╭─ Source data
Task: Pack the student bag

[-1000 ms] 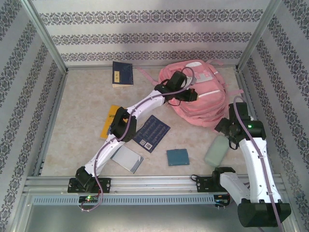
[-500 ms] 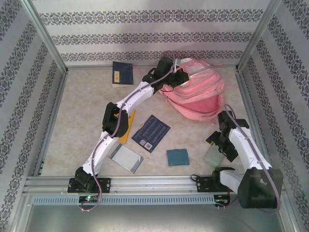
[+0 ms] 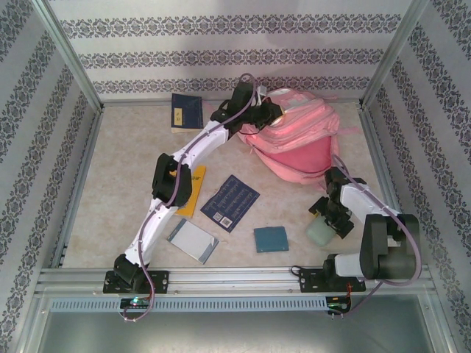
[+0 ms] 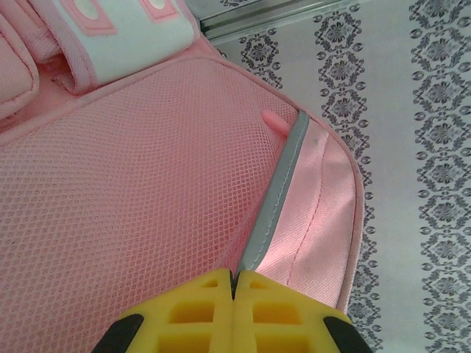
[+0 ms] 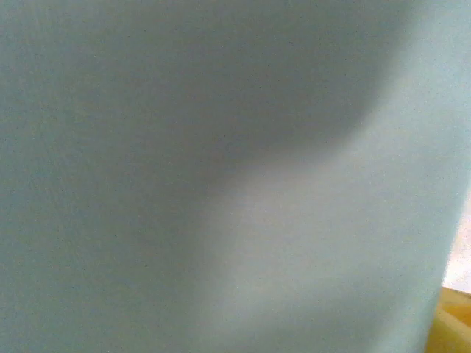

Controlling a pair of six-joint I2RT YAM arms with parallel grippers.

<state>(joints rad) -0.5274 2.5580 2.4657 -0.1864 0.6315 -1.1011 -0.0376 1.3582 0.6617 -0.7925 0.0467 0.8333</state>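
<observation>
Well, the student bag [image 3: 302, 140] lies slumped towards the far right corner of the table [image 3: 125, 169], its top close to the far edge. The left gripper [image 4: 234, 276] is at the bag's left side; its yellow fingers are pressed together, pinching the end of a grey strip [image 4: 274, 198] that runs along the pink mesh panel. The right gripper [image 3: 329, 218] hangs over a pale green case [image 3: 318, 232] near the near right corner, and whether its claw is spread or closed cannot be told, since the right wrist view is a pale green blur.

The hold on the strip looks thin, so a firm pull could let the trim slide out of the fingers, or drag the whole limp bag along the far edge instead of opening it. The right gripper sits so close to the case that a small sideways move could push it against the near rail.

The white patch [image 4: 125, 37] on the bag carries pink shapes, not readable as letters. The dark blue book [image 3: 187, 112] at the far edge and the navy book [image 3: 230, 202] mid-table bear marks too small to read
</observation>
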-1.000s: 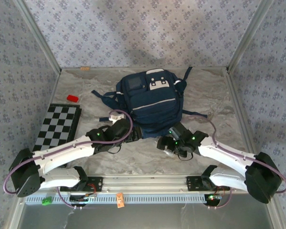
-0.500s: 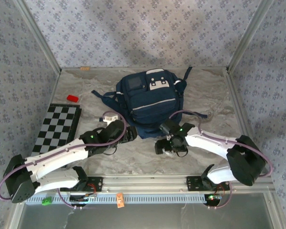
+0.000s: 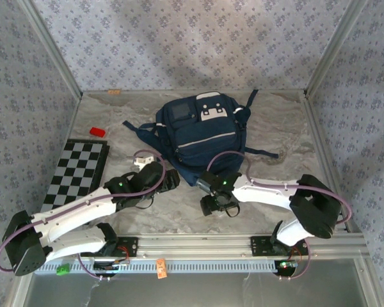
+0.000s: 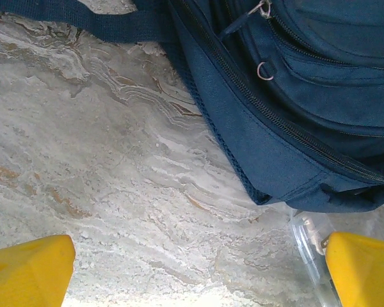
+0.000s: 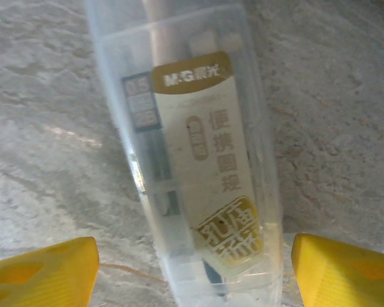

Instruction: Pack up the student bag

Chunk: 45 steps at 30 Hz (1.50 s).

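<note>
The student bag (image 3: 201, 134) is a navy-blue backpack with white patches, lying flat at the middle of the table. My left gripper (image 3: 171, 180) hovers open over bare table at the bag's near left corner (image 4: 288, 128), with nothing between its yellow fingers (image 4: 32, 272). My right gripper (image 3: 209, 201) is low at the bag's near edge. In the right wrist view a clear plastic case (image 5: 192, 160) with a gold-and-white label lies on the table between the open right gripper's (image 5: 192, 272) fingers. Both fingers stand apart from it. One end of that clear case (image 4: 307, 246) lies beside the left gripper's right finger.
A folded black-and-white chessboard (image 3: 77, 169) lies at the left. A small red object (image 3: 98, 132) sits behind it. A small white item (image 3: 141, 161) lies by the left arm. Bag straps (image 3: 137, 128) trail to the left and right. Metal frame posts and patterned walls bound the table.
My right arm has swung left along the bag's near edge and lowered over the clear case, its jaws narrowing slightly. The left arm has shifted a little.
</note>
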Tool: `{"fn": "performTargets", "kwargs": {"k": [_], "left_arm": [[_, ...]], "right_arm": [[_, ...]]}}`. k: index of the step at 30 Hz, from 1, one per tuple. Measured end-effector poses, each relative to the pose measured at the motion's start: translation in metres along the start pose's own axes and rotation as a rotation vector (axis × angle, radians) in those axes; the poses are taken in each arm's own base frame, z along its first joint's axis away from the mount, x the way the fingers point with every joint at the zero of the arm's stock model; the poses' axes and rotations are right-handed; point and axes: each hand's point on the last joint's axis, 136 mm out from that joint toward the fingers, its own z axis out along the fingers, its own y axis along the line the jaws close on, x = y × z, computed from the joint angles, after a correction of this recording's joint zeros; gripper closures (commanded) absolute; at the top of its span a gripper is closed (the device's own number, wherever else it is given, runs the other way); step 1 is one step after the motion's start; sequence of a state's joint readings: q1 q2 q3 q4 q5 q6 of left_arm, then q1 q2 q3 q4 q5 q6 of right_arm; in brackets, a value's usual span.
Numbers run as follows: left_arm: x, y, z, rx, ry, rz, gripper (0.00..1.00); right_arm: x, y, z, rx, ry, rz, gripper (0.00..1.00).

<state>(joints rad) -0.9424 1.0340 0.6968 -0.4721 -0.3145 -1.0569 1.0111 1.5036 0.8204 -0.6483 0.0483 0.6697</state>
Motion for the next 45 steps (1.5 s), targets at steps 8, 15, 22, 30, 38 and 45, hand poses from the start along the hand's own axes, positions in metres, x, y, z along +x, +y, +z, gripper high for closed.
{"fn": "performTargets", "kwargs": {"k": [8, 15, 22, 30, 38, 45], "left_arm": [[-0.001, 0.001, 0.0, -0.003, 0.001, -0.005, 0.0], [0.0, 0.002, 0.0, -0.002, 0.001, -0.005, 0.0], [-0.003, 0.008, 0.0, -0.021, -0.004, 0.006, 0.0], [-0.046, -0.005, -0.018, -0.036, -0.089, 0.148, 0.01], [-0.081, -0.067, -0.002, 0.006, -0.13, 0.565, 0.06], [-0.057, -0.092, 0.054, 0.051, -0.012, 0.89, 0.08]], "right_arm": [[0.001, -0.003, 0.009, 0.056, 0.007, 0.0, 0.37], [0.001, -0.003, 0.009, 0.06, 0.004, 0.006, 0.5], [0.002, -0.005, 0.006, 0.055, -0.006, 0.007, 0.54], [0.006, -0.012, -0.028, 0.014, -0.056, 0.015, 0.55], [0.002, -0.038, -0.075, -0.085, -0.132, 0.14, 0.56], [0.0, -0.073, -0.087, -0.095, -0.127, 0.268, 0.56]]}}
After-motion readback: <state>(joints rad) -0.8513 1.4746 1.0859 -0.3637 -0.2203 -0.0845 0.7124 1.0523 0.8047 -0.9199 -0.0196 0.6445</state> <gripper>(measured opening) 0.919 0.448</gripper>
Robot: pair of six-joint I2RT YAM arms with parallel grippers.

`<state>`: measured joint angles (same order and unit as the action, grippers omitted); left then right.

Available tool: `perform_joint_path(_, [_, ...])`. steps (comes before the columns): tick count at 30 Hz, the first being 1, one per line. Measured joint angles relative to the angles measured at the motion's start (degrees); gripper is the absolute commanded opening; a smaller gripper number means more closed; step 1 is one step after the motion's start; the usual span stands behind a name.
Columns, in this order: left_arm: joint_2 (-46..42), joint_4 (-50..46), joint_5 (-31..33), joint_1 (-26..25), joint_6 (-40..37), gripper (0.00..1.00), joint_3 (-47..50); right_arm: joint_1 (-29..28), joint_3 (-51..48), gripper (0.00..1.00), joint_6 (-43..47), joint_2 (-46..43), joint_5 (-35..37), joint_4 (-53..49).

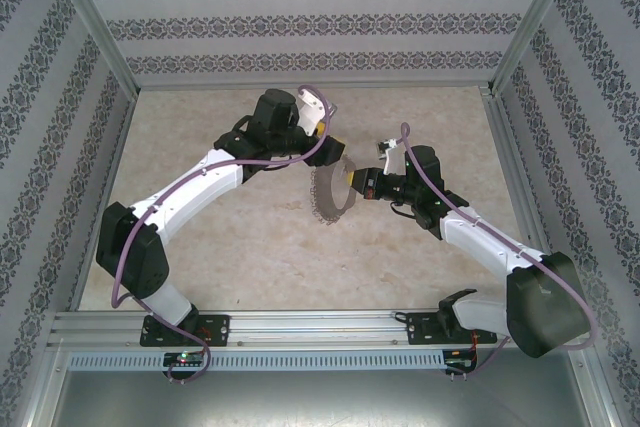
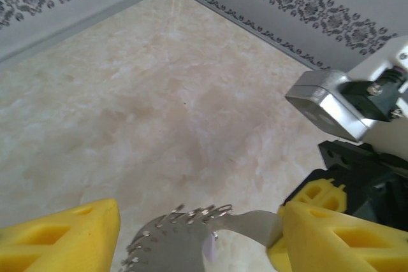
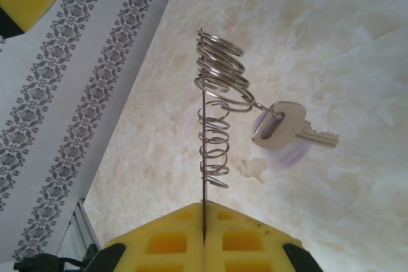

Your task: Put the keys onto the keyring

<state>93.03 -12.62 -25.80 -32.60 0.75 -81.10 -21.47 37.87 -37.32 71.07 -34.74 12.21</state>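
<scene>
One key (image 3: 288, 129) hangs on the ring (image 2: 169, 250); the right pincer (image 3: 204, 209) clamps the ring's edge, the left pincer (image 2: 201, 227) is spread wide around it.

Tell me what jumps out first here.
Mid-table, the right gripper is shut on the edge of the keyring, holding it upright. A silver key is threaded on one of the small rings fringing it. The left gripper stands open on either side of the keyring.

Nothing legible anywhere — the walls (image 1: 300, 22) carry only a repeating floral ornament, and the key (image 3: 280, 128) shows no stamp or number that can be made out.
</scene>
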Motion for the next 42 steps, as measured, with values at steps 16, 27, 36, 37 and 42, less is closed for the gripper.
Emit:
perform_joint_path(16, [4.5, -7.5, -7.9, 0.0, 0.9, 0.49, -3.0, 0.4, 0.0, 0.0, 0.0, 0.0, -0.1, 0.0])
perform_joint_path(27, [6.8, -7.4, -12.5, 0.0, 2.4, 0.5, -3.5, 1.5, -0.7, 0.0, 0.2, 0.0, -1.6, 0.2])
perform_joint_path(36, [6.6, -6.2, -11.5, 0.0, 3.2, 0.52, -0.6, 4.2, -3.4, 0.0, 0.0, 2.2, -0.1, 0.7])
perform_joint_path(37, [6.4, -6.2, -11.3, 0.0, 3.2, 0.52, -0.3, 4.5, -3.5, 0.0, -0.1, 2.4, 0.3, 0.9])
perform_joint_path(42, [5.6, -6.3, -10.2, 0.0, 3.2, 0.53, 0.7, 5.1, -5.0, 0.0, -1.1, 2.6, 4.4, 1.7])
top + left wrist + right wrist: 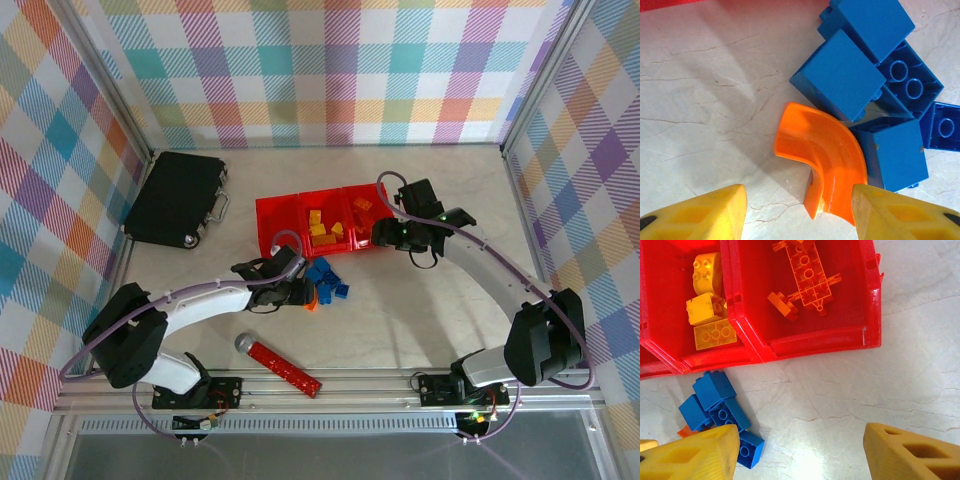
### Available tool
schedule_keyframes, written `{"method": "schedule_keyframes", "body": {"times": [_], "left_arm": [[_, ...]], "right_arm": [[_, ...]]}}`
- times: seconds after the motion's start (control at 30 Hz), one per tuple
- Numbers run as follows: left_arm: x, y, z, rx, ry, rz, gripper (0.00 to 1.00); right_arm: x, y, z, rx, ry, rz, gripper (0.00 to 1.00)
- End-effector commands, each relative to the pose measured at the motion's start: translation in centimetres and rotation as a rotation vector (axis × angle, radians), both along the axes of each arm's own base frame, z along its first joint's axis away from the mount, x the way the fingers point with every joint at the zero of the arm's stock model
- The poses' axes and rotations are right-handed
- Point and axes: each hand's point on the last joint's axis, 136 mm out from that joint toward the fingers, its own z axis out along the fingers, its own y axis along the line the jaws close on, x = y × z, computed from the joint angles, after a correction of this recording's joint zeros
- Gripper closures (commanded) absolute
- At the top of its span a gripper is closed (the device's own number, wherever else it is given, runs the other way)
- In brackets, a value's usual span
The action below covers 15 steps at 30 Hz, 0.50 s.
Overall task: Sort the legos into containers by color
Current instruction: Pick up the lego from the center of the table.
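Observation:
The curved orange lego lies on the table between the fingers of my left gripper, which is open. Its right finger is at the piece's edge; the left finger stands well off. Several blue legos crowd against the orange piece. The red containers sit just behind this pile. Yellow legos lie in the middle bin and orange ones in the right bin. My right gripper hangs open over bare table in front of the tray's rim, holding nothing.
A flat black case lies at the back left. A long red studded bar with a grey end rests near the front edge. Plaid walls close in three sides.

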Motion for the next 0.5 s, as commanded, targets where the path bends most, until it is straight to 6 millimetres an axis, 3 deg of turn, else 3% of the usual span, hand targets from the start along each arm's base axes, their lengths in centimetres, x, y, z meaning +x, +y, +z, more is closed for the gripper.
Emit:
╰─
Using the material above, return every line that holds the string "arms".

Controlling a pair of six-joint I2RT YAM arms with parallel grippers.
Robot: pair of six-joint I2RT YAM arms with parallel grippers.

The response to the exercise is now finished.